You can start testing with my fork, I’m almost sure it was 0.4.1 on master, and use branch r1.12 of Mozilla’s Tensorflow.

TF : https://github.com/mozilla/tensorflow/tree/r1.12
My fork with 0.4.1: https://github.com/carlfm01/DeepSpeech

It should work following the same guide you mentioned. Let me know if it works.Any feedback well appreciated.

0 Likes

How can I use the pre-trained model with alpha versions?
(Carlos Fonseca) #3

If you need just the client and not to compile and modify it you can test with my old clients.

If you need you use the .NET client with 0.4.1 please use it from :https://github.com/carlfm01/DeepSpeech.

0 Likes

(Giff) #4

Works great! Exactly what I need to save me days of work and uncertainty.

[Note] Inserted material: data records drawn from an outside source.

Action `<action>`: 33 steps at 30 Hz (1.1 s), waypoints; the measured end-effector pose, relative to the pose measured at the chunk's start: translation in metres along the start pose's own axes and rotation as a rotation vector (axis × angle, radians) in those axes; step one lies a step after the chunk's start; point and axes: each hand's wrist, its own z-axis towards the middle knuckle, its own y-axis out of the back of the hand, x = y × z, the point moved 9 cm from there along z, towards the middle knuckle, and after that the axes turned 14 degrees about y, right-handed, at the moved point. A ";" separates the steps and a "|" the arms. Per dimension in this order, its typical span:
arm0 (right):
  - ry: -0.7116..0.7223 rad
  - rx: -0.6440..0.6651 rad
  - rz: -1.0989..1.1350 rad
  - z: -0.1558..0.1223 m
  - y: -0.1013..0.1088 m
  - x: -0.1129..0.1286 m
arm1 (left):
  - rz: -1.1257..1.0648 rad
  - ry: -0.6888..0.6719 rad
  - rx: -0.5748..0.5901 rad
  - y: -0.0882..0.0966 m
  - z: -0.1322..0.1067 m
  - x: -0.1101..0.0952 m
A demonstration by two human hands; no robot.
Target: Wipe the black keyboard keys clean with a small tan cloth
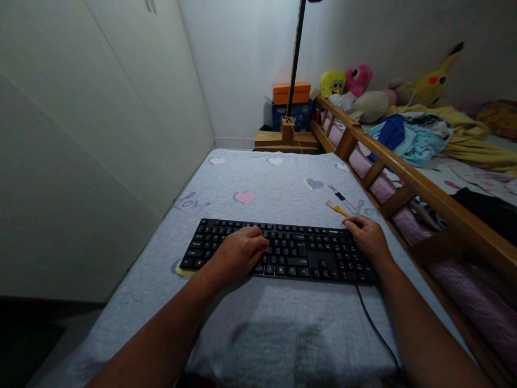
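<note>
A black keyboard (288,250) lies flat on the quilted bedspread, its cable leaving from the near right side. My left hand (242,249) rests over the left-middle keys with fingers curled and pressed together; whatever they might hold is hidden. At the keyboard's far right corner, my right hand (368,237) has its fingers closed at the end of a small flat brush (338,208) with an orange handle and pale bristles. Just beyond the brush lies a thin metal tool (340,196) with a black middle part.
A wooden bed rail (404,170) runs along the right, with clothes (407,137) and plush toys behind it. White cabinet doors (100,134) stand on the left. At the back, a dark pole (297,59) rises from a wooden base beside an orange box (291,93).
</note>
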 end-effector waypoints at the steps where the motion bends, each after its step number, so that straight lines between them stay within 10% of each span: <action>1: 0.005 0.000 0.001 0.000 0.000 0.000 | -0.004 0.000 0.001 0.001 0.000 0.001; 33: -0.013 0.005 0.010 0.001 0.000 -0.001 | 0.190 0.181 0.049 0.024 -0.005 0.045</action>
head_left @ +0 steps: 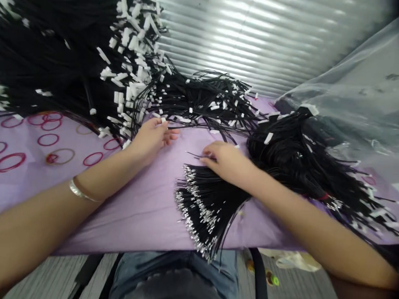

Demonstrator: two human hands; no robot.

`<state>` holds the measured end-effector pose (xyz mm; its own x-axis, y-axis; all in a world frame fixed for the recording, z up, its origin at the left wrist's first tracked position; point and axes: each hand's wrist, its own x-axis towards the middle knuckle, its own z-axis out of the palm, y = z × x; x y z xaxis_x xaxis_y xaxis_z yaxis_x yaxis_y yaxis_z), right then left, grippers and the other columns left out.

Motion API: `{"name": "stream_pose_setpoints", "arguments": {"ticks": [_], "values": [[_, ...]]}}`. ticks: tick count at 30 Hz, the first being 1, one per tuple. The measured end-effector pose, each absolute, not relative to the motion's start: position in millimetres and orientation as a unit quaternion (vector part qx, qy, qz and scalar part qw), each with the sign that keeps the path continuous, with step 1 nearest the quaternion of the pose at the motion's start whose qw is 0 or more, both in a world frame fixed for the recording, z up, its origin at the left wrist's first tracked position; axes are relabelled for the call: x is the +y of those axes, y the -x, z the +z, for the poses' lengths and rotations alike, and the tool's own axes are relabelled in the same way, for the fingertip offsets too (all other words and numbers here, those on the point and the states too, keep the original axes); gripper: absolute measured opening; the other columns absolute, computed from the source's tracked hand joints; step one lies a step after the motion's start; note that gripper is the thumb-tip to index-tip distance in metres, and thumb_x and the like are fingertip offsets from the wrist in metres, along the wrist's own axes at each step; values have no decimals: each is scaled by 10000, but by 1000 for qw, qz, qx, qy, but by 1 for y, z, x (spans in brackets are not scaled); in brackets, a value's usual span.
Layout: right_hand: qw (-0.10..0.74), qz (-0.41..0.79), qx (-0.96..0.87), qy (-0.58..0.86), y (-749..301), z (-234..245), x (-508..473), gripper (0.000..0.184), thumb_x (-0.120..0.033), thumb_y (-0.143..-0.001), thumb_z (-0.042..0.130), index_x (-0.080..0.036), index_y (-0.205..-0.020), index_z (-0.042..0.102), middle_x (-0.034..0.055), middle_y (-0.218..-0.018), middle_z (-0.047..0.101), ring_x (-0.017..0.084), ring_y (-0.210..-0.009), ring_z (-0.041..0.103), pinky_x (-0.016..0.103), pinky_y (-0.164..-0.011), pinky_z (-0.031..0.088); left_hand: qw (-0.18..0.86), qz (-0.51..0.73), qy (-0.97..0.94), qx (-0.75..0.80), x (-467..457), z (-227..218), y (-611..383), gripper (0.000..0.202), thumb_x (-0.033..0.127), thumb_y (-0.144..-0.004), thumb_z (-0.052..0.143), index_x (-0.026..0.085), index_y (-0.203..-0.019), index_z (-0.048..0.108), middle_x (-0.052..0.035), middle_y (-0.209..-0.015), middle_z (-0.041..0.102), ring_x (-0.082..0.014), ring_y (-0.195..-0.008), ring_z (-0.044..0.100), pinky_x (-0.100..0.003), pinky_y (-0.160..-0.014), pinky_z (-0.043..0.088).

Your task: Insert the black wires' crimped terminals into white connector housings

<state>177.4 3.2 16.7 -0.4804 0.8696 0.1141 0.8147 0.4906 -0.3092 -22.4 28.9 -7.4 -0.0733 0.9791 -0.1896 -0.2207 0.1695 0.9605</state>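
My right hand point(226, 164) pinches a thin black cable, whose end sticks out to the left past the fingertips. Under and in front of that hand, a fanned bundle of black cables point(222, 191) with bare silvery ends lies on the purple cloth. My left hand point(153, 136), a bracelet on its wrist, hovers at the near side of the loose black cables point(199, 95) with white connectors. Its fingers are loosely bent and apart; a white connector shows by the fingertips, and it does not look gripped.
A tall heap of black cables point(67, 46) with white ends rises at the left. Several red rubber bands point(9, 162) lie on the purple cloth point(131, 213). A tied cable bundle point(287, 150) sits at the right, beside clear plastic sheeting point(368, 87). A corrugated metal shutter point(233, 34) stands behind.
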Motion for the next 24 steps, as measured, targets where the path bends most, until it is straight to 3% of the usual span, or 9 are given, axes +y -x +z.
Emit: {"name": "stream_pose_setpoints", "arguments": {"ticks": [5, 8, 11, 15, 20, 24], "values": [[98, 176, -847, 491, -184, -11, 2, 63, -193, -789, 591, -140, -824, 590, 42, -779, 598, 126, -689, 530, 249, -664, 411, 555, 530, -388, 510, 24, -5, 21, 87, 223, -802, 511, 138, -819, 519, -77, -825, 658, -93, -627, 605, -173, -515, 431], [103, 208, -856, 461, -190, -5, 1, 67, -169, -790, 577, -147, -726, 578, 36, -756, 583, 125, -707, 508, 244, -690, 382, 507, 543, -431, 512, 22, -5, 20, 143, 259, -788, 536, 120, -791, 571, -77, -969, 638, -96, -715, 614, -180, -548, 474], [131, 221, -858, 444, -194, 0, -4, 69, -177, -807, 549, -144, -747, 561, 50, -807, 583, 136, -755, 502, 253, -719, 370, 500, 519, -460, 519, 21, -6, 18, 151, 239, -774, 557, 95, -760, 599, -78, -1009, 633, -71, -678, 608, -202, -624, 517], [189, 243, -836, 454, -197, 4, -8, 88, -198, -852, 487, -137, -843, 550, 21, -738, 605, 106, -640, 507, 233, -619, 367, 534, 474, -465, 524, 13, -6, 11, 97, 168, -742, 597, 81, -778, 625, -68, -1014, 643, -36, -628, 606, -193, -700, 527], [263, 276, -821, 424, -198, 7, -11, 136, -206, -837, 516, -158, -855, 641, -1, -794, 660, 86, -684, 563, 218, -643, 397, 616, 391, -472, 495, -8, -10, -2, 136, 179, -730, 633, 92, -833, 642, -28, -760, 657, -63, -642, 625, -185, -680, 531], [340, 279, -798, 412, -197, 6, -13, 132, -190, -801, 569, -162, -784, 697, -5, -781, 678, 75, -687, 564, 207, -641, 402, 649, 372, -477, 461, -15, -17, -7, 195, 209, -735, 652, 110, -901, 628, -9, -809, 653, -46, -669, 627, -163, -701, 529]]}}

Thanks a million. Can I buy you a drink or something? :wink:

1 Like

(Giff) #5

Hi @carlfm01,

A few questions on your client. It’s actually great for me to use the precompiled binary, as that really is all I need. But a few things aren’t as expected.

  1. When I run “DeepSpeechConsole.exe”, the process hangs after the output. It never terminates. This seems a bit unusual.
  2. I do get a transcription back, but it’s not the same one I get on the linux version of 0.4.1 - it seems poorer quality. Any idea what would cause that?

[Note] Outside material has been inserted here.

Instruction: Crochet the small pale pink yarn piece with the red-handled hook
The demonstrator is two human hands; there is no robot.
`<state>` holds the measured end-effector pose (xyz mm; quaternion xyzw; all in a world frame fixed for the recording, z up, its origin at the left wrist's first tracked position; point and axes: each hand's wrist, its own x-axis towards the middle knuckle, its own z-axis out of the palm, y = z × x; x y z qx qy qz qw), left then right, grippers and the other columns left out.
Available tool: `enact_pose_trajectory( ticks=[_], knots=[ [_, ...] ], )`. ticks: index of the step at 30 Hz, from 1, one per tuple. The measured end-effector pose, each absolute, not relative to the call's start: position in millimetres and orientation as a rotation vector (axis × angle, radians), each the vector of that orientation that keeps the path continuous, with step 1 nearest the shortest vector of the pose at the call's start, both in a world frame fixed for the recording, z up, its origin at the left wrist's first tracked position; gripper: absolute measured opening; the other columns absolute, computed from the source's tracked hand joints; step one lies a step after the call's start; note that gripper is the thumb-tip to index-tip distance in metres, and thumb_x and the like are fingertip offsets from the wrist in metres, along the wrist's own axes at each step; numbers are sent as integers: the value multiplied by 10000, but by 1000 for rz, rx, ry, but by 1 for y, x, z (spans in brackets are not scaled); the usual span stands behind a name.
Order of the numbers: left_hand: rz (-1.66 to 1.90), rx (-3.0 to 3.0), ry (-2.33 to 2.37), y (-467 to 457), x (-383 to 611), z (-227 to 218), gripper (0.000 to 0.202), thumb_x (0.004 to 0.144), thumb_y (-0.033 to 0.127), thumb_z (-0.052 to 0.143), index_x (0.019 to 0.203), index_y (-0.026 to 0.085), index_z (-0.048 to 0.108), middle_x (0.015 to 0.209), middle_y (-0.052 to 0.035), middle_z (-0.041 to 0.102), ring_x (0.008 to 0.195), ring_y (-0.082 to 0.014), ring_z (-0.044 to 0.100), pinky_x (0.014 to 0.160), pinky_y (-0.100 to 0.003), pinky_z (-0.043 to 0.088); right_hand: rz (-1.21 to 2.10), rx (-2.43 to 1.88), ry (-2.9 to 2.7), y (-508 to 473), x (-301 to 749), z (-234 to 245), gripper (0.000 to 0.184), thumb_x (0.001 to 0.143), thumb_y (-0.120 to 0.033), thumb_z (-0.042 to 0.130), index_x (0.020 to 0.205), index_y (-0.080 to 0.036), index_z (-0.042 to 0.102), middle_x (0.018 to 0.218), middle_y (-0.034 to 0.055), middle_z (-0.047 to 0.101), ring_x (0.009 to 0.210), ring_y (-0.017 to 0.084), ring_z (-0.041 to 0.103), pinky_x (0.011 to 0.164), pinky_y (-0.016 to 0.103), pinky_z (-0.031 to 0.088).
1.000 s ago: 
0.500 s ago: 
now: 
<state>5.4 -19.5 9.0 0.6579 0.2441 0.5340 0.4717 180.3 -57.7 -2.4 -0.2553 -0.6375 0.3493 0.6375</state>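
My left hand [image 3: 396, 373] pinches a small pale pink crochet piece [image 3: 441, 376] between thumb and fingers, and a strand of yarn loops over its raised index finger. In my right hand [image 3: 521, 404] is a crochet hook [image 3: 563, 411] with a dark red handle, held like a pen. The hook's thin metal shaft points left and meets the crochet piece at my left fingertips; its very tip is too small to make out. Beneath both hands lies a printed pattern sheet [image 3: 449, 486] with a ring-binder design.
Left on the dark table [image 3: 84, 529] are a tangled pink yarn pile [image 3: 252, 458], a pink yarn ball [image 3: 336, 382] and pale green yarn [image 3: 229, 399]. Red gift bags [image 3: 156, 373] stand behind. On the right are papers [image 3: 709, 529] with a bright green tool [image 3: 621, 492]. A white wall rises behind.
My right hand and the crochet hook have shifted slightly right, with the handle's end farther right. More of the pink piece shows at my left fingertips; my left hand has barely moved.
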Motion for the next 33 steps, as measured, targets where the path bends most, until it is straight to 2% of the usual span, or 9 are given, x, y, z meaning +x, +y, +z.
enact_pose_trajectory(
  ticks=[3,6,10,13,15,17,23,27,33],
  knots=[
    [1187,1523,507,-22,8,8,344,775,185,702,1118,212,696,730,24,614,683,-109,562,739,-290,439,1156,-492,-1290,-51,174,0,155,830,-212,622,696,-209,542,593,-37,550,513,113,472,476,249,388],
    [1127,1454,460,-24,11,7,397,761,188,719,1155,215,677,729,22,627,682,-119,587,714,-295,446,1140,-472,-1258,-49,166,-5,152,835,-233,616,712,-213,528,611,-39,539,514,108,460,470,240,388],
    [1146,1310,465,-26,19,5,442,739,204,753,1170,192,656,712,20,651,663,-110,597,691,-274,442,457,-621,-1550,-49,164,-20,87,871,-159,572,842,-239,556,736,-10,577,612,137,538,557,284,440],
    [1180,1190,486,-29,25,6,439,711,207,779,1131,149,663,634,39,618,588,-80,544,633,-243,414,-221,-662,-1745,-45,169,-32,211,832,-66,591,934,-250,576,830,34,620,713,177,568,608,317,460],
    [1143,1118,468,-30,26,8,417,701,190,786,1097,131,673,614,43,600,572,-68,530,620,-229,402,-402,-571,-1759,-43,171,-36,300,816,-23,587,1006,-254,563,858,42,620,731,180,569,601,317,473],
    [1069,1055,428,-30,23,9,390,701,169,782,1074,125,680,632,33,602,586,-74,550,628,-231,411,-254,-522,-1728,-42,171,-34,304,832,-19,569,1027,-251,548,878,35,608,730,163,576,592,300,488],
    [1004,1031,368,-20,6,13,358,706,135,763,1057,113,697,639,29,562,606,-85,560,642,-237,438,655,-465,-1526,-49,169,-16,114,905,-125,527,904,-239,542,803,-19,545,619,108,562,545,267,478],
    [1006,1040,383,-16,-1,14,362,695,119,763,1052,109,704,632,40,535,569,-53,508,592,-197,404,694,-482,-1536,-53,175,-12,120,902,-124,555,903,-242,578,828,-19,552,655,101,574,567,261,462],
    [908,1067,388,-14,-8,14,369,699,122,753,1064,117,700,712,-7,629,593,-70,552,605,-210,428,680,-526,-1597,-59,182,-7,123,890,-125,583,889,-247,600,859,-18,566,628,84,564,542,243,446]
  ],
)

It may still be fine for my needs, but I thought I’d ask.

0 Likes

(Carlos Fonseca) #6

Are you using the compiled .NET client? I’m afraid that you will need to compile with the current master to avoid:

Using the same format? 16kHz, 16 bit depth and mono?

And yes, the Windows client is just a little worse, almost 1% worse.

Did the test here:

0 Likes

(Giff) #7

OK - that confirms my issues on both counts. Neither of them are necessarily deal-breakers, though it’s strange to see a quality drop. It was the same wav file. I wonder why that is?

0 Likes

(Carlos Fonseca) #8

Please check the BEAM_WIDTH is the same for both.

0 Likes

(Carlos Fonseca) #9

This an issue, also upstream is set to 200.

0 Likes